Comme l’ont observés d’autres chercheurs avant nous (Billingsley, 2005; Dunnighan & Norris, 1998; Settle, 1995; Shane, 2016; Skolnick, 1966; South, Nigel, 2001; Turcotte, 2008a, 2008b), ce qui constitue et organise le travail et le processus de sélection auquel inévitablement les contrôleurs font appel et dont découleront les tâches réellement accomplies, laissent place à une autonomie certaine. Bien que les participants reconnaissent l’importance de la structure formelle dans l’existence même de la relation et la nécessité d’un cadre dans lequel leurs stratégies doivent s’établir, nous constatons que les règles de droit et les prescriptions hiérarchiques ne guident que marginalement l’ordre social dans la relation entre l’organisation et ses contrôleurs. On observe une incontestable liberté d’action dans l’exécution de la tâche. Les véritables formalités du jeu se situent d’avantage dans la compréhension respective des non dits ou dans l’interprétation des zones d’ambiguïtés laissées dans l’énoncé des règles. Même si l’on reconnaît l’importance du cadre, le schème de valeurs des contrôleurs sert d’avantage à établir les balises et les actions des individus que les procédures organisationnelles.

« Moi je pense qu’il n’y en a pas vraiment de charte, c’est vraiment comme personne …il y a mes valeurs à moi, mais il y a les valeurs de l’organisation et de la société aussi…comment ce

sera perçu. Moi, si mon boss me dit de faire quelque chose et que pour moi le drapeau rouge se lève, je ne lui dirai peut-être même pas, mais cette enquête là, elle n’aura pas lieu » (C5

D’ailleurs, dans l’exercice de la fonction policière en général, bien que l’administration soit plutôt réticente à l’admettre, soumettant que les activités soient juridiquement et administrativement encadrées, il suffit d'évoquer le discernement avec lequel on incite les policiers à aborder différentes situations pour faire prendre conscience que cette autonomie dans l’exercice de la tâche existe réellement. Elle ne signifie pas nécessairement que les comportements ne soient pas encadrés ou qu’ils soient déviants, mais constitue d’avantage une caractéristique intrinsèque du travail policier (Ericson 1981; Jobard et Maillard 2015; Manning 1997; Monjardet 1996; Settle 1995). Dans le domaine de l’enquête plus particulièrement, comme plusieurs études sur la question l’ont observé, bien que le travail soit perçue comme étant encadrée par de multiples codes et règlements, dirigée par la hiérarchie et contrôlée par la justice, les acteurs s'accordent un haut niveau de discrétion dans la sélection de la tâche, dans l’interprétation des objectifs ou dans les moyens pour y parvenir (Ericson, 1981; Peter K. Manning, 1980; Peter Kirby Manning, J. Redlinger, & Williams, 2005).
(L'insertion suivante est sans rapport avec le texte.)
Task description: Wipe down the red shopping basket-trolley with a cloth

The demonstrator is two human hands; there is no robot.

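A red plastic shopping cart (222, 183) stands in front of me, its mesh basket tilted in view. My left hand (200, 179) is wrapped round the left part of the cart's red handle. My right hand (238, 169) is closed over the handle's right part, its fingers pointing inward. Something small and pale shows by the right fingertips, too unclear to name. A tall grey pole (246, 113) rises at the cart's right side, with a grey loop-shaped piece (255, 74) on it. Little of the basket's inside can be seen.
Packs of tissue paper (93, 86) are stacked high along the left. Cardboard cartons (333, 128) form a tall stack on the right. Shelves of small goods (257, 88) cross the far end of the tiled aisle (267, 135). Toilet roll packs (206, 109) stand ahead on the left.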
Cette réalité est d’autant plus observable dans un secteur de la police secret ou les objectifs sont souvent vastes et diffus, les moyens pour y parvenir multiples et les résultats peu quantifiables, comme c’est le cas dans la gestion des informateurs de police.
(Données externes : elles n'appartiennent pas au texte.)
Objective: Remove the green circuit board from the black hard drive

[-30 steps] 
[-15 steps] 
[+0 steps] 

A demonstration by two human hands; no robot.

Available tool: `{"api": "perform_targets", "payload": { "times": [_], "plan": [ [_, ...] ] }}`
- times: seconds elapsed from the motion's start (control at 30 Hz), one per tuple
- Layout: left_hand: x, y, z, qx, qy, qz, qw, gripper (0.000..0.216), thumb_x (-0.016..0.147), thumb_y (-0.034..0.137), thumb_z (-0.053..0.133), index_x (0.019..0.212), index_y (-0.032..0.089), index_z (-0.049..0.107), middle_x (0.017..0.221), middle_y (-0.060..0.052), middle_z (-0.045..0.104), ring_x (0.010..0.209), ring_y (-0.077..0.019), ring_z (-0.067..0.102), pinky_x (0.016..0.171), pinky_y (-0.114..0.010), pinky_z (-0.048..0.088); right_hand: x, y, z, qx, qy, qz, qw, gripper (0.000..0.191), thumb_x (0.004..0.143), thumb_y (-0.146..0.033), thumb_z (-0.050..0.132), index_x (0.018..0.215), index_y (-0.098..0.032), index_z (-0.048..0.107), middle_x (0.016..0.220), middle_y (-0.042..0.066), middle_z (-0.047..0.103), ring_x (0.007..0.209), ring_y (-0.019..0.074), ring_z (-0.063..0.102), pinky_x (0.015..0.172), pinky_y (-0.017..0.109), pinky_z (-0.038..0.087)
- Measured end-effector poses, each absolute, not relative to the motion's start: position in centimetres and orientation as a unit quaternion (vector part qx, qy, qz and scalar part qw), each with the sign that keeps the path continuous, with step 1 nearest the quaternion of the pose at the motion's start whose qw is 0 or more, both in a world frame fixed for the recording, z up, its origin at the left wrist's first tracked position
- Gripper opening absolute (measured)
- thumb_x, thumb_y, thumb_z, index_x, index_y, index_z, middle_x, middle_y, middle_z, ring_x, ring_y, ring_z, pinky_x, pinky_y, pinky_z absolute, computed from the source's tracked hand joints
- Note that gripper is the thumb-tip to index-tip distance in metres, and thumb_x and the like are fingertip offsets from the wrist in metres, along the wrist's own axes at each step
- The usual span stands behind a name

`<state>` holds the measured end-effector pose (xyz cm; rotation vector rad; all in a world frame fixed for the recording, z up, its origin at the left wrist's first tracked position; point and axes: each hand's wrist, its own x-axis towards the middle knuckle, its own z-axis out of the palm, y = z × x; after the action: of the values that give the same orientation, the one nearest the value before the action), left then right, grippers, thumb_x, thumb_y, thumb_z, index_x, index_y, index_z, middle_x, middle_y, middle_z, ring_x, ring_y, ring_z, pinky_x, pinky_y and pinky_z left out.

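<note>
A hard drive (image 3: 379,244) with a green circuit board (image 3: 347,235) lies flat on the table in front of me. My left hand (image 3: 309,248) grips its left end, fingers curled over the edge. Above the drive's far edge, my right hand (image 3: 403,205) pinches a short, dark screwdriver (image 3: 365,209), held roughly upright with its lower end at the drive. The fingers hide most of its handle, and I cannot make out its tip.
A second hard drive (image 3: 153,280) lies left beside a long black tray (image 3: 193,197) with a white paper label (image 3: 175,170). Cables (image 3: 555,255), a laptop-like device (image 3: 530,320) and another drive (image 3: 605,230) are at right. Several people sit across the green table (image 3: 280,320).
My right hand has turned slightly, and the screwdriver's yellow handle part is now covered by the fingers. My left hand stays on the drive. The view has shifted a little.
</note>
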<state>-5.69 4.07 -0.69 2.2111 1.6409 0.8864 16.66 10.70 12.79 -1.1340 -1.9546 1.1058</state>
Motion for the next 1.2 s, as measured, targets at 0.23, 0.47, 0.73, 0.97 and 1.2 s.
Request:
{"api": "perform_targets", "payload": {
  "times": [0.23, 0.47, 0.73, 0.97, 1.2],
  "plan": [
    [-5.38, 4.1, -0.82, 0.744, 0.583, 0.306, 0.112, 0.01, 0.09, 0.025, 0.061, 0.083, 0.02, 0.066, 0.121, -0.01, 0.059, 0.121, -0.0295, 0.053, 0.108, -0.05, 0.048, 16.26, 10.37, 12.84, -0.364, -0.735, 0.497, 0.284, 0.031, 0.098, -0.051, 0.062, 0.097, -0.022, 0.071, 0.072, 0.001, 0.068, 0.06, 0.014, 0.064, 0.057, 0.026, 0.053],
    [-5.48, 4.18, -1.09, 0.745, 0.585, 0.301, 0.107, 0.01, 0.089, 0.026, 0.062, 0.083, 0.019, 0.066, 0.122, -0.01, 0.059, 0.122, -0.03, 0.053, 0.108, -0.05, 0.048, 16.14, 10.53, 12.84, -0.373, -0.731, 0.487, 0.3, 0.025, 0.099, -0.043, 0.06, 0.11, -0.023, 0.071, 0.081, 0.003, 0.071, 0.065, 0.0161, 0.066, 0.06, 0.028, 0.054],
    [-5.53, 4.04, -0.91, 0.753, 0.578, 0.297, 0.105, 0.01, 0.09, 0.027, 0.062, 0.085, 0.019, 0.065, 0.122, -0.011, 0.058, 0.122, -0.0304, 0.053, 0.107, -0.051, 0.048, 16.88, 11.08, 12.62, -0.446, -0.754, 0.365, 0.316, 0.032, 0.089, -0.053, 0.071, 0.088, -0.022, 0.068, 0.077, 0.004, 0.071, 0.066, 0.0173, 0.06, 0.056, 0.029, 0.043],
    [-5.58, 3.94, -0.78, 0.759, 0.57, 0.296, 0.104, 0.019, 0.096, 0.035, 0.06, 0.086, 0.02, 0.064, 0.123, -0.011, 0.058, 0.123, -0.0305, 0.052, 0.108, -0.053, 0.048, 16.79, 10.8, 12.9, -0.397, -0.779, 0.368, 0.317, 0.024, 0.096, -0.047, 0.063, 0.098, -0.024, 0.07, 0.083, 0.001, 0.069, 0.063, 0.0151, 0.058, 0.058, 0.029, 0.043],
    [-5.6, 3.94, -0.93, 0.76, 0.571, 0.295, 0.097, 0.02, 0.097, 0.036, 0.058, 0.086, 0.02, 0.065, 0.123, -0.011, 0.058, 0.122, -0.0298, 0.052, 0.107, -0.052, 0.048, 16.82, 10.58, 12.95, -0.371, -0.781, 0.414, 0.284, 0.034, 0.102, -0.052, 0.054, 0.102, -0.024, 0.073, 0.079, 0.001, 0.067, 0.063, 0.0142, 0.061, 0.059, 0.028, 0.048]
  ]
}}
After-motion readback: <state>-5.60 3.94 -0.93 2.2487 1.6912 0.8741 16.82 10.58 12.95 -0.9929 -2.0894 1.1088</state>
Ces ajustements visent principalement à rallier la dissonance entre objectifs organisationnels et moyens d’y parvenir et ainsi pallier à l’ambiguïté laissée dans l’énoncé des règles formelles. Klockars (1980), fait référence au « Dirty Harry problem » pour décrire ce dilemme moral rencontré lorsqu’une fin fondamentalement bonne, ce qui est le cas de la plupart des situations auxquelles sont confrontées les policiers contrôleurs, peut ou doit se résoudre par des moyens éthiquement, politiquement ou légalement questionnables. Si le dilemme se résout par le bon jugement et le discernement du policier, il l’expose aussi à avoir à faire face aux risques inhérents à ces différentes options (Dunnighan et Norris 1998; Monjardet 1996; Williamson et Bagshaw, 2001). Le dilemme n’est pas tant d'accepter ou de refuser de prendre ce risque, il

est souvent de déterminer le niveau acceptable, sachant que la probabilité qu’il se transforme en faute n'est jamais totalement nulle. Cette autonomie observée dans l’exercice de la tâche place donc le contrôleur en position préférentielle par rapport à son organisation envers qui il contrôle une incertitude majeure, soit la qualité du lien qu’il est en mesure d’établir avec son environnement. Nous verrons comment, en fonction des stratégies que celui-ci privilégie, l’organisation réussit à maintenir une position avantageuse dans le rapport avec ses informateurs.